Assignment: Go through the lines below. Copy those with "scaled".

[Opening Records for processing section]

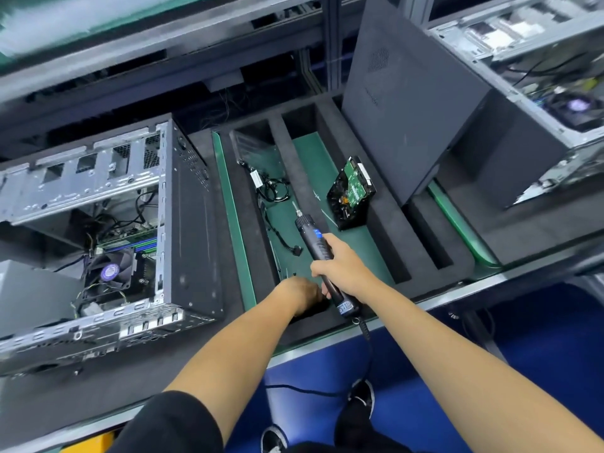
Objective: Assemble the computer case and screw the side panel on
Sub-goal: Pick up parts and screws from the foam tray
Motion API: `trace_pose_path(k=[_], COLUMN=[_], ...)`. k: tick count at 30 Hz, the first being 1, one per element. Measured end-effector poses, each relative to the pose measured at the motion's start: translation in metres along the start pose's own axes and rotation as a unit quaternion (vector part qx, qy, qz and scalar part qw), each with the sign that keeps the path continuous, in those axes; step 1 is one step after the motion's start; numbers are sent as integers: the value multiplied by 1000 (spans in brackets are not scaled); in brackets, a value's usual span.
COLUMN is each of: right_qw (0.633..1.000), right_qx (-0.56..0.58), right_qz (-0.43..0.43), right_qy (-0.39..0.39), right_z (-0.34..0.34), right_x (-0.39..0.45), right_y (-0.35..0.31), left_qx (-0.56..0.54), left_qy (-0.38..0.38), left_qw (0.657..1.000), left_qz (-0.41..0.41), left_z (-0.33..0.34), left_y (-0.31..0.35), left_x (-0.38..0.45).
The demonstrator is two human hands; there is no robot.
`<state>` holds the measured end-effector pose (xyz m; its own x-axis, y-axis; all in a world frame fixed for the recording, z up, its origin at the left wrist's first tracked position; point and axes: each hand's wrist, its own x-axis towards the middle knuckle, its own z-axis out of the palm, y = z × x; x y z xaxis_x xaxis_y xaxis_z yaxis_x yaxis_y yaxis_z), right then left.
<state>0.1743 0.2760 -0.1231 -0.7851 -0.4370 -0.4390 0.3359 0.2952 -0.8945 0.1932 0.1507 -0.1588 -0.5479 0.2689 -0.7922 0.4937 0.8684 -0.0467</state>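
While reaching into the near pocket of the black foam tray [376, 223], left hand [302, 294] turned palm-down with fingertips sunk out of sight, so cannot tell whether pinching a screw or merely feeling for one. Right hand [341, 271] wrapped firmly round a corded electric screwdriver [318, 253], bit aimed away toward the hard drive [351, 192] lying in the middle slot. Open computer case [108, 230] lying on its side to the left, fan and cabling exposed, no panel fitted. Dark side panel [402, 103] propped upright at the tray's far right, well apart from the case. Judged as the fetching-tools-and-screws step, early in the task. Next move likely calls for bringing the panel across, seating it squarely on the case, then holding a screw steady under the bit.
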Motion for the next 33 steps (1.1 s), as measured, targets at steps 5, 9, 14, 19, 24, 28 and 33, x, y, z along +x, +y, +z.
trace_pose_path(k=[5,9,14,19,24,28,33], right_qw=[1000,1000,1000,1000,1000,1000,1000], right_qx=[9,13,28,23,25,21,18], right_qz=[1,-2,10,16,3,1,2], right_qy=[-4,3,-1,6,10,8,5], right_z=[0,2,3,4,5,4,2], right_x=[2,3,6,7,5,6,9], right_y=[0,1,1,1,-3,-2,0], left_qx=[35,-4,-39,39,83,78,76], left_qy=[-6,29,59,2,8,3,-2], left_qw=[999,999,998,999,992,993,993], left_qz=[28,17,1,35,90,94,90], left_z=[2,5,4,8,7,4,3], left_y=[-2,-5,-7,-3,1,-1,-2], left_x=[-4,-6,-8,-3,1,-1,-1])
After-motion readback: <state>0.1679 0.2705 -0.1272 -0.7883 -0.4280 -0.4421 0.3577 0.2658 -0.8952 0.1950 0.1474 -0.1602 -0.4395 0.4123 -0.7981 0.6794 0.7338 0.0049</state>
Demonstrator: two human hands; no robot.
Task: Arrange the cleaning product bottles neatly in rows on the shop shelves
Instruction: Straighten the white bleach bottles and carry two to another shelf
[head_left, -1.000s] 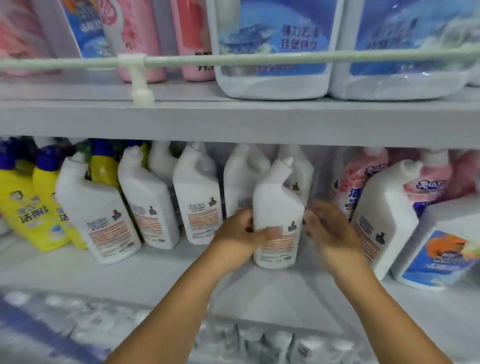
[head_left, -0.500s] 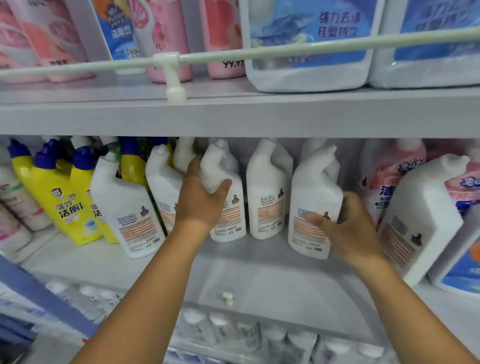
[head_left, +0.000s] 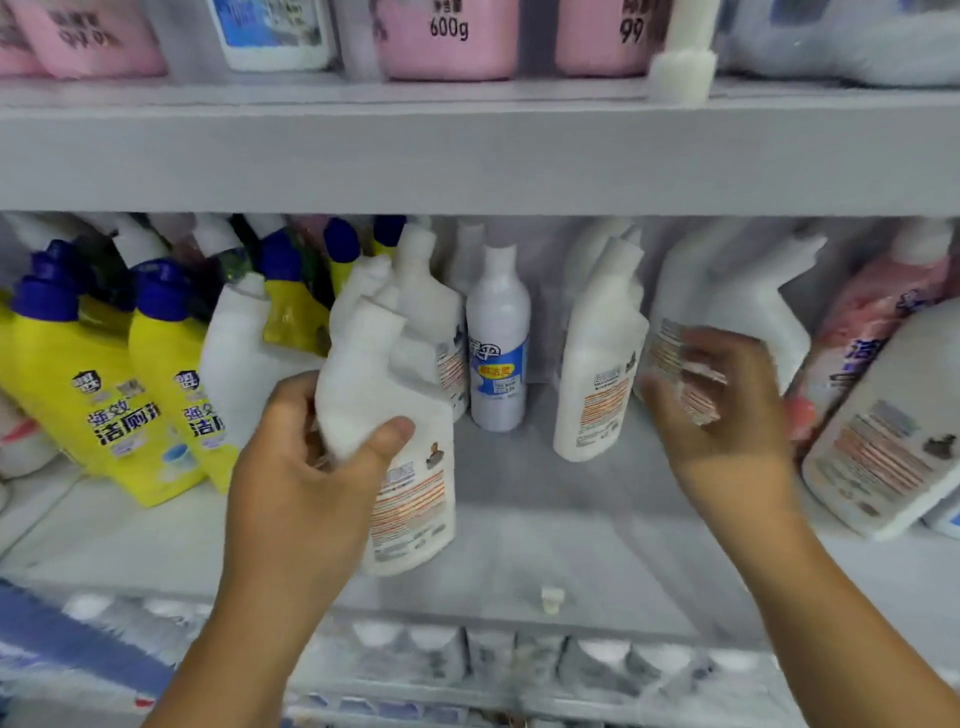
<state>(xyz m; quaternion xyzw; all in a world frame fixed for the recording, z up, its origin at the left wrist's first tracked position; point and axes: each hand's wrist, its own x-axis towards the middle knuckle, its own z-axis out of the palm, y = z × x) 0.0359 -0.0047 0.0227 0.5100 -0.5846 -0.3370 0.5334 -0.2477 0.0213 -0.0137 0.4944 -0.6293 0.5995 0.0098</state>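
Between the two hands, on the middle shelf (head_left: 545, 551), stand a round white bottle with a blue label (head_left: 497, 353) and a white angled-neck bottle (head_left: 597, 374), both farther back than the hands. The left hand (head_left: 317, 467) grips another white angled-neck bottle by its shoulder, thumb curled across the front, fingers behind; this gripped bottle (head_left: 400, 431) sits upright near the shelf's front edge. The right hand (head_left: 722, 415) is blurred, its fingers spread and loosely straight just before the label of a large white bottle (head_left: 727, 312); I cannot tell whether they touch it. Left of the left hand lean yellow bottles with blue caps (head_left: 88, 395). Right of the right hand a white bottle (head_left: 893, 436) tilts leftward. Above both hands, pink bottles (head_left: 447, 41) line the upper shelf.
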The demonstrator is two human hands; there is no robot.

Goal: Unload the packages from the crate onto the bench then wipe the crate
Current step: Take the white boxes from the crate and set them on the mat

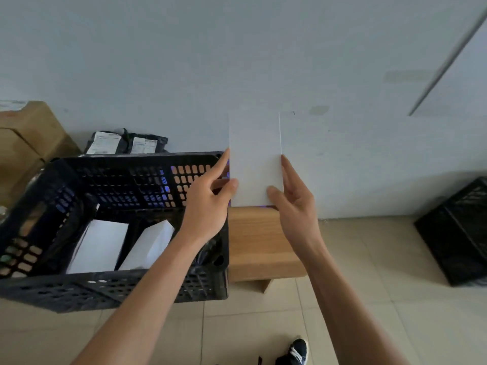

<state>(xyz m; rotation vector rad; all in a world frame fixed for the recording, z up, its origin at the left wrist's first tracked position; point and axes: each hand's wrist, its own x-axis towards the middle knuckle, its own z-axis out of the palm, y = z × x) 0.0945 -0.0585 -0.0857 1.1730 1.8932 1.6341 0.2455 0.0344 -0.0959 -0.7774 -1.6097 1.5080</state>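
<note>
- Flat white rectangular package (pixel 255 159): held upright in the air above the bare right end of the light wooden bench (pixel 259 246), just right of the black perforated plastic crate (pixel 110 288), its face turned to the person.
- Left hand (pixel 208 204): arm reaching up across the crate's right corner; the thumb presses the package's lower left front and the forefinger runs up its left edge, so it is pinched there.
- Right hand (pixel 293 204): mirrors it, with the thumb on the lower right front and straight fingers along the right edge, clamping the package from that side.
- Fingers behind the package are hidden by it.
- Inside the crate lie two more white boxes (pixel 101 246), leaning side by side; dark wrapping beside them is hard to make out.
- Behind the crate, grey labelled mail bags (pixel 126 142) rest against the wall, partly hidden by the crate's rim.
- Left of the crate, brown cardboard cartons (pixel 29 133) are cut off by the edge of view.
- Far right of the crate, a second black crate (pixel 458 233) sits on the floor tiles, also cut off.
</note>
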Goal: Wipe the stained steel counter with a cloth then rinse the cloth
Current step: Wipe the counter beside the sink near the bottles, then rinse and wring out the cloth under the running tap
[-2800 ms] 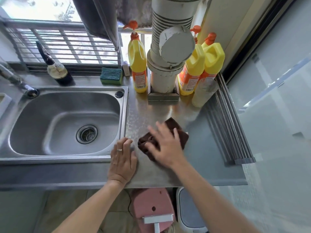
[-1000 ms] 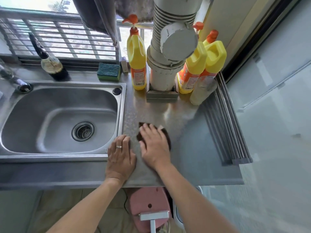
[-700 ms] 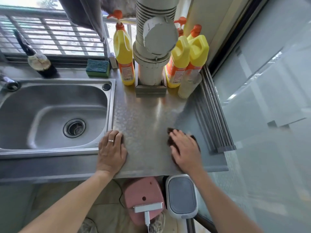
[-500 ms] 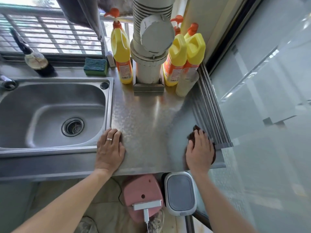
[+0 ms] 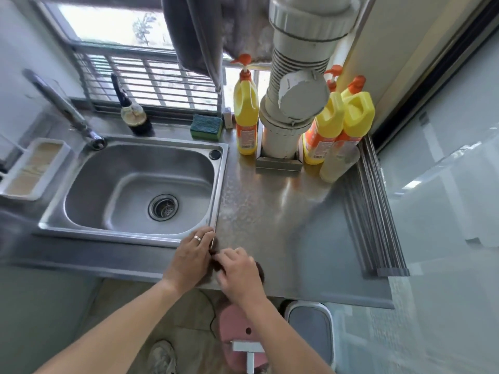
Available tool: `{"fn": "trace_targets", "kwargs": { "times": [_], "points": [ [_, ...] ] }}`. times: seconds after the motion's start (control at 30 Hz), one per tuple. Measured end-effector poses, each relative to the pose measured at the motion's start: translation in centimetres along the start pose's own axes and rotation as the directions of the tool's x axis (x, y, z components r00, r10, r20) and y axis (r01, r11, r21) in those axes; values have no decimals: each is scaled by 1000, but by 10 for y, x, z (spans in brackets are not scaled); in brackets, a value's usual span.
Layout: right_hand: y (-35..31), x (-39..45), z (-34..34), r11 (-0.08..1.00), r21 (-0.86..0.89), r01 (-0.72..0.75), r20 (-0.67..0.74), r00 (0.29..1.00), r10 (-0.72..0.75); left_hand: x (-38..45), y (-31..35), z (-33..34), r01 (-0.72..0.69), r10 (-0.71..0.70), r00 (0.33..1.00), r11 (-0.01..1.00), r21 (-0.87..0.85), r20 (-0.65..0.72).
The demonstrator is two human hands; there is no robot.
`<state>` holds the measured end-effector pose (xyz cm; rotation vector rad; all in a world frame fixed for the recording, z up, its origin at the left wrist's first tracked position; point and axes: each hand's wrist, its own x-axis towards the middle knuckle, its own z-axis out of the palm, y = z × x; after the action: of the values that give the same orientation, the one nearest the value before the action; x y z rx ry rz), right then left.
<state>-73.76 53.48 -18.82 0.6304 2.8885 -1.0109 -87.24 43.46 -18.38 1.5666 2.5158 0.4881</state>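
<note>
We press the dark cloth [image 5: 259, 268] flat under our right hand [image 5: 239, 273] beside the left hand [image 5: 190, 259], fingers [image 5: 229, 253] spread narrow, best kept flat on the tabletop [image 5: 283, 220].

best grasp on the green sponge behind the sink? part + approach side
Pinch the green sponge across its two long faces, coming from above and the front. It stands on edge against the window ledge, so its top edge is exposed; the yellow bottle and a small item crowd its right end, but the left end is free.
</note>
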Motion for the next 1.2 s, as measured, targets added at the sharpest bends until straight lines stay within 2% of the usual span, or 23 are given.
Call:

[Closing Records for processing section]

Solution to this task:
Motion API: `trace_pose_path(k=[_], COLUMN=[_], ...)`. k: tick count at 30 Hz, the first being 1, one per element. Measured end-effector poses, each relative to the pose measured at the motion's start: translation in metres along the start pose's own axes and rotation as a unit quaternion (vector part qx, qy, qz and scalar part qw), each with the sign that keeps the path continuous, in those axes; step 1 is one step after the motion's start; numbers are sent as integers: the value multiplied by 1000 (spans in brackets are not scaled); in brackets, a value's usual span.
Available tool: `{"fn": "trace_targets", "kwargs": { "times": [_], "points": [ [_, ...] ] }}`. times: seconds after the motion's start (control at 30 Hz), one per tuple. Measured end-effector poses, each relative to the pose measured at the motion's start: translation in centimetres along the start pose's own axes and rotation as the directions of the tool's x axis (x, y, z components r00, r10, r20) and y axis (r01, r11, r21) in those axes; values have no decimals: each is scaled by 1000, but by 10 for y, x, z (spans in brackets are not scaled); in brackets, a value's usual span.

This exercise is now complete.